Medical specimens, Polasky points out, are different from the now-removed Ecuadorian shrunken heads in the “treatment of enemies” cabinet at Oxford’s anthropological Pitt Rivers Museum. The Mutter was created not to study other cultures, but instead to teach and advance medical science. Notions of consent, too, are comparatively recent in such a field, though many would argue they are also long overdue.
The Soap Lady, for example, was donated with fraudulent information about her cause of death or the gravesite from which she was exhumed. “The paperwork in a lot of cases does not exist,” says Polasky. “The idea of repatriation is an incredibly attractive idea, but when it comes to human remains there are a lot of legal issues around reburial.”
The issues confronting the Mutter revolve around whether museums should be answerable to scholarship or public sentiment. Quinn said the Mutter is due for review.
“Most museums change much more often, and that hasn’t happened here. It’s been set in time, and it’s healthy for any organization to do,” she said.

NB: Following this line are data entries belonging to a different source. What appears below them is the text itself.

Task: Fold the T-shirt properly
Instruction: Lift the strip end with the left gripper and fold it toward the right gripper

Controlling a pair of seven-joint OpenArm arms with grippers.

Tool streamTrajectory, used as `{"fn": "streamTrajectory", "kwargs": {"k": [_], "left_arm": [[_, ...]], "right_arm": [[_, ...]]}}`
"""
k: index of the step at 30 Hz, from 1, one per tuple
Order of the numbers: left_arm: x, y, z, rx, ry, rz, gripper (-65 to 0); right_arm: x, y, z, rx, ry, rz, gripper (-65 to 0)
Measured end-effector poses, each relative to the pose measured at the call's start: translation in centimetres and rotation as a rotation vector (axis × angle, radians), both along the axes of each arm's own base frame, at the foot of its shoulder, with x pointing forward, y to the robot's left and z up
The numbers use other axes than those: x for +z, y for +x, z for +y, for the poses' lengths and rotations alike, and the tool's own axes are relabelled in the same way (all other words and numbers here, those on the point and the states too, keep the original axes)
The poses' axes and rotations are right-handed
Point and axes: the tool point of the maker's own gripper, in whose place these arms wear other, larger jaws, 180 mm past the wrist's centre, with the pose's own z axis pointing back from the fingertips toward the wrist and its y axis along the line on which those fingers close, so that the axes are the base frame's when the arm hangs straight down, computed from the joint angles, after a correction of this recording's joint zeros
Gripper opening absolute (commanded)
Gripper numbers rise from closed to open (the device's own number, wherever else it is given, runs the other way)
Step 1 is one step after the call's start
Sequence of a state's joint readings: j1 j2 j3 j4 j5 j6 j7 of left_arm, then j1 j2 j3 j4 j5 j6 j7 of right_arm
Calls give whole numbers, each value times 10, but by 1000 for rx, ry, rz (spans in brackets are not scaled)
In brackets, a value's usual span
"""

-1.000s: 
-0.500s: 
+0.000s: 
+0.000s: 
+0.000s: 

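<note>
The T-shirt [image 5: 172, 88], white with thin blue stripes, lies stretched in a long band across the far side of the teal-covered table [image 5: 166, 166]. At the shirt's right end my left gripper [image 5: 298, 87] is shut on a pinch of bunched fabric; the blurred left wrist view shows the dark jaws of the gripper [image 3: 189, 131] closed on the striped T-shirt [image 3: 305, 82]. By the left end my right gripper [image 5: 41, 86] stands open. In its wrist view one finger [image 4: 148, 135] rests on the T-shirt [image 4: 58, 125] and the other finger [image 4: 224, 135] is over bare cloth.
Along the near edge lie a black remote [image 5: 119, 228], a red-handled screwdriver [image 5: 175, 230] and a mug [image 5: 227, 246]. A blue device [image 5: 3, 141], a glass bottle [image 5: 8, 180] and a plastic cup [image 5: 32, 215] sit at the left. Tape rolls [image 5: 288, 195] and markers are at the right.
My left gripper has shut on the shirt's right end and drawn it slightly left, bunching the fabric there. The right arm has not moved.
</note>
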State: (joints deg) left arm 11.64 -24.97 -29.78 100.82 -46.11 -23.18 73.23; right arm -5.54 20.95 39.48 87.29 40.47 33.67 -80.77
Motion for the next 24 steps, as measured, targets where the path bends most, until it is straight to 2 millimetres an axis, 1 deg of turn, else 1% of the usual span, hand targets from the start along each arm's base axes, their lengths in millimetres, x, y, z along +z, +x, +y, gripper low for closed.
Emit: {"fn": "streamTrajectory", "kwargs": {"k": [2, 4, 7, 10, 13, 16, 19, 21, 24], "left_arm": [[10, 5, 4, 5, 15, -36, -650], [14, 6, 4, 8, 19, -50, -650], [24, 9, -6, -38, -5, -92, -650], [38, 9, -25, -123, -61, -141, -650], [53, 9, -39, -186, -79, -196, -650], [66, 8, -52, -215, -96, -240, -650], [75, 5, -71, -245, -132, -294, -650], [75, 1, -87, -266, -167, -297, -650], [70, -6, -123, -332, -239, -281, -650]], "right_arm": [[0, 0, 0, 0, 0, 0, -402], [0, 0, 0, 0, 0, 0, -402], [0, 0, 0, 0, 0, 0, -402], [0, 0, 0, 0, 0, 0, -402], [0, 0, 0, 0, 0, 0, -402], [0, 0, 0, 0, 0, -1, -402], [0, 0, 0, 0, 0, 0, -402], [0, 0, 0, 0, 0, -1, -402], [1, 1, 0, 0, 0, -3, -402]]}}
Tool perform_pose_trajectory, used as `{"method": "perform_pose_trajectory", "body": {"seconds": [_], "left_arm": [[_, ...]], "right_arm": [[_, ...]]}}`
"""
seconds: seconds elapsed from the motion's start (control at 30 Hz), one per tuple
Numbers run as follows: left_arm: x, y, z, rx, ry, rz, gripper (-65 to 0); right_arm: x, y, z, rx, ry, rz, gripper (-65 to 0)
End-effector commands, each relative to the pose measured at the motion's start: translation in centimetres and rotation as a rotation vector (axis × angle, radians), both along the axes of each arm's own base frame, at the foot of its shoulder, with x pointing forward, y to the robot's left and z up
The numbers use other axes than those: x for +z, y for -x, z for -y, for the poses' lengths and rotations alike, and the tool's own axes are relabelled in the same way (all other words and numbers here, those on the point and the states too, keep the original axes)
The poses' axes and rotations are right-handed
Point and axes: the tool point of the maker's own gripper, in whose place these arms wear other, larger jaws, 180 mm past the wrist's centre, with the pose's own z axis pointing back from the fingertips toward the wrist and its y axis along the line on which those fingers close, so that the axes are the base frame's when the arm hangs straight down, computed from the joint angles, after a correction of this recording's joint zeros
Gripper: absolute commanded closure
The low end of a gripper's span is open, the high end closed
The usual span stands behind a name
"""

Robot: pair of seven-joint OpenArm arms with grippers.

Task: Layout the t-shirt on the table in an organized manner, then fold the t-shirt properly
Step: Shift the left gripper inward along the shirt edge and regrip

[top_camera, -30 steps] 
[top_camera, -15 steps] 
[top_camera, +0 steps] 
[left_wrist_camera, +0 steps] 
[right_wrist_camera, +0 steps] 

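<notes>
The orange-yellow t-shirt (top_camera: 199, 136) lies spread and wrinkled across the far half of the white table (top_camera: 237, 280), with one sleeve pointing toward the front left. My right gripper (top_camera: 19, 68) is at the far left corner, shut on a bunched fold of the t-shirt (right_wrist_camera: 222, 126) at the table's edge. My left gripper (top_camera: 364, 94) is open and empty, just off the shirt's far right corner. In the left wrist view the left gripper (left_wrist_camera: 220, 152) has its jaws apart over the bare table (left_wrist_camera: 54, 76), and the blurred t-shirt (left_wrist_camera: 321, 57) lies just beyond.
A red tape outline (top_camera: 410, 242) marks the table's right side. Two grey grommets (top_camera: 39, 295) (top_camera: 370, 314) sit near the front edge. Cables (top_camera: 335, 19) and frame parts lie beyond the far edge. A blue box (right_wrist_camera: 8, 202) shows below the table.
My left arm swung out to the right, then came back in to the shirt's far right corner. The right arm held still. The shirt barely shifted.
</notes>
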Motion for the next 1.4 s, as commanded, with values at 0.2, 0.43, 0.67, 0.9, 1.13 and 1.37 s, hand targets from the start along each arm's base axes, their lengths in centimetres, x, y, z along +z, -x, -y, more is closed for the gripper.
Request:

The ethics review, of course, will get into those issues of consent. “Who gave permission to be here and what were their expectations when they gave up their bodies?” Quinn added. “There are a lot of ethical challenges that will come from this.”
MUTTER ENTHUSIASTS
But that may not be good news for the Mutter’s ardent enthusiasts, of whom there are many, especially in Philadelphia, where the museum is often seen as a valued part of local culture.
A pressure group, Protect the Mutter, is concerned that even the iron lung, used to treat polio victims, may be at risk despite that exhibition offering a salient warning to contemporary anti-vaxxers. The displays of syphilitic organs may be useful, too, as that disease appears to be regaining a foothold.
Sam Redman, the author of Bone Rooms, a recent study of how medical museums became storehouses of human remains, has said that beyond their educational role for physicians, the institutions “helped satisfy visceral desires and macabre curiosities.” Open to the public, “medical displays subverted dominant social norms by placing bodies, body parts, or visible pathologies considered too shocking for public display into a more socially acceptable context.”
Redman believes the US is witnessing a tension that has existed within and around medical museums since their founding.
“People have always been simultaneously drawn to them and reviled by them in almost equal parts,” he says. But the addition of the Internet has made it more public that the acquisition of medical knowledge has not always been ethically clear.
Recently, the biotech company Thermo Fisher Scientific reached a settlement with the family of Henrietta Lacks, a Black woman from Baltimore who had had cervical cancer cells taken from her and used, without consent, for research 70 years ago. The so-called HeLa cells led to numerous scientific discoveries.
But, says Redman, “when these shocking stories come forward, we’re often pushed to confront the question of where does our medical knowledge come from, how have we arrived at it, and what happens to our bodies when we die. These are pretty fundamental human questions. It’s easy to see why the Mutter museum controversy strikes a nerve.”